AMA Discusses Potential Nationwide Corporate Medicine Ban

– The American Medical Association (AMA) is considering a resolution to seek a federal ban on the corporate practice of medicine. This resolution, submitted by Florida emergency physician Vicki Norton, aims to prevent the profession from being dominated by Wall Street investment firms.
– Opposition to corporate medicine has historically been governed at a state level, but three health care law scholars are arguing in favor of adopting the resolution at a national level. They believe that state medical societies look for policy leadership from the national organization.
– Laws prohibiting the corporate practice of medicine exist in most states, but their enforcement varies greatly. Some health care policy experts who once saw these laws as hindrances have changed their views due to the proliferation of private equity and financialization throughout health care. They are currently working on legislation that strengthens these laws to combat the strategies private equity firms typically use to circumvent them.

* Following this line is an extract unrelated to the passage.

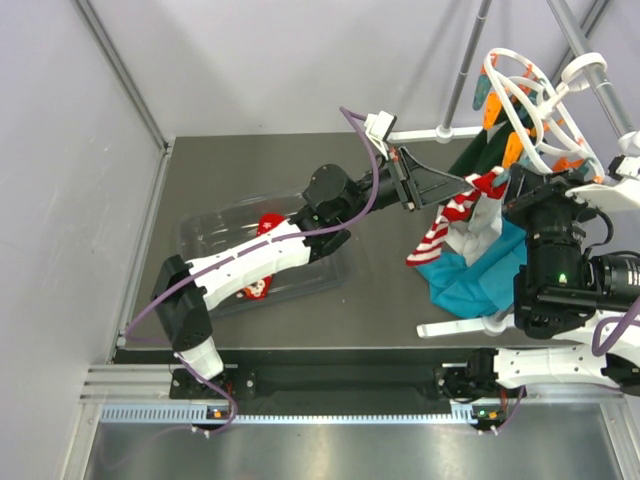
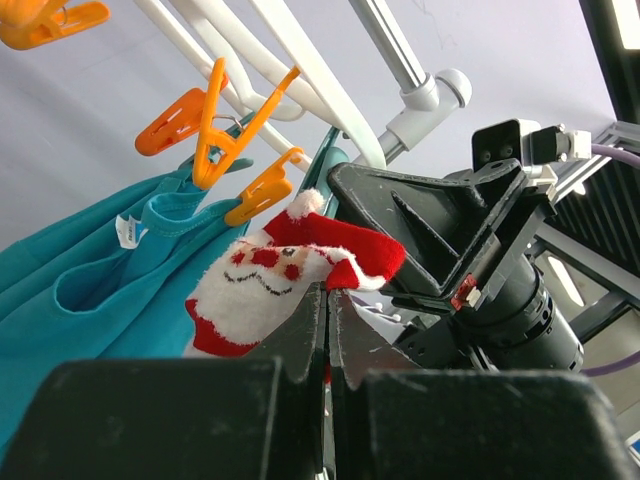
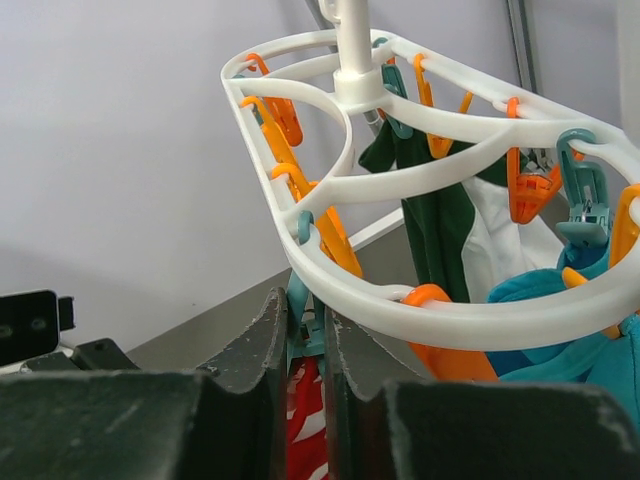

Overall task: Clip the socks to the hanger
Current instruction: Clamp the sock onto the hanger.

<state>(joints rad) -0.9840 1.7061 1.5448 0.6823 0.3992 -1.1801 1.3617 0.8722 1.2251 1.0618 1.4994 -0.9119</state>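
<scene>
Overhead, the left claw is seen stretched out over the right half of the worktop. It is closed on the top of the striped sock, which hangs down from it just beside the hanger. The hanger is hung above the far right corner, with a teal garment draped beneath it. The second sock is seen lying in a clear tray on the left half of the worktop, partly hidden under the left arm.

From the left wrist, the fingers are shown pressed together on the Santa-face cuff of the striped sock. The cuff is held up close under orange pegs and against the teal garment.

From the right wrist, the right claw is found narrowed onto a teal peg dangling from the hanger's white rim. Red-and-white stripes can be made out directly below the peg, between the fingers.
</scene>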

American Medical Association Considers Federal Ban on Corporate Medical Practice

The American Medical Association (AMA) is deliberating on a resolution to impose a federal prohibition on the corporate practice of medicine. This resolution, presented by Florida emergency physician Vicki Norton, advocates for an urgent stop to the domination of the medical profession by Wall Street investment firms. Norton’s resolution was listed for ‘non-consideration,’ but saw a revival following an appealing call made by New Jersey radiologist, Christopher Gribbin.

Emphasizing the distressing impact of private equity on the medical profession, Gribbin highlighted the need for preserving physician autonomy and preventing burnout. He stated, “Private equity has spent $1 trillion in the last decade on acquisitions in buying medical practices.”

The resolution is set to be decided in an upcoming meeting. Despite initial skepticism, supporters of the resolution were heartened by the strong backing received from fellow delegates. However, those opposing the resolution argue that corporate practice of medicine, a state-level governance issue, should not be federally regulated.

Despite its history of favoring corporations across sectors from insurance to pharmaceuticals, the AMA now stands at a tipping point. With membership levels at a mere 11%, the association’s influence has significantly declined. The current scenario presents an opportunity for doctors to argue that reinforcing doctrines that prohibit corporate intrusion into the medical profession could restore the AMA’s relevance.

Laws barring corporate medical practice are already in place in various states, but enforcement has been inconsistent. Historically, such laws were established to prevent employers from hiring company doctors and slashing costs by deducting healthcare service charges from worker’s paychecks. However, due to the rise of private equity and the corporatization of healthcare, some experts are taking a fresh look at these laws.

Legal scholars, such as Mark A. Hall, who once dismissed these laws as barriers to innovation, have since revised their views and are now advocating for stronger enforcement. Hall, along with Erin Fuse Brown and Hayden Rooke-Ley, supports Dr. Norton’s resolution, citing the need to curb loopholes exploited by private equity firms in the medical sector.

Meanwhile, the antitrust establishment seems to be reassessing its stance on these laws, which have long been viewed as anti-competitive. Mitch Li, founder of the advocacy organization Take Medicine Back, predicts that the FTC will soon revise its stance on these laws in response to a surge of complaints from physicians about the detrimental impact of private equity’s role in healthcare.

Li and his group are in active discussions with agency officials and lawmakers to highlight the negative effects of corporatization on the healthcare sector. Their advocacy efforts have been met with a sympathetic response from several lawmakers who have observed first-hand the toll that understaffing and burnout have taken on medical professionals.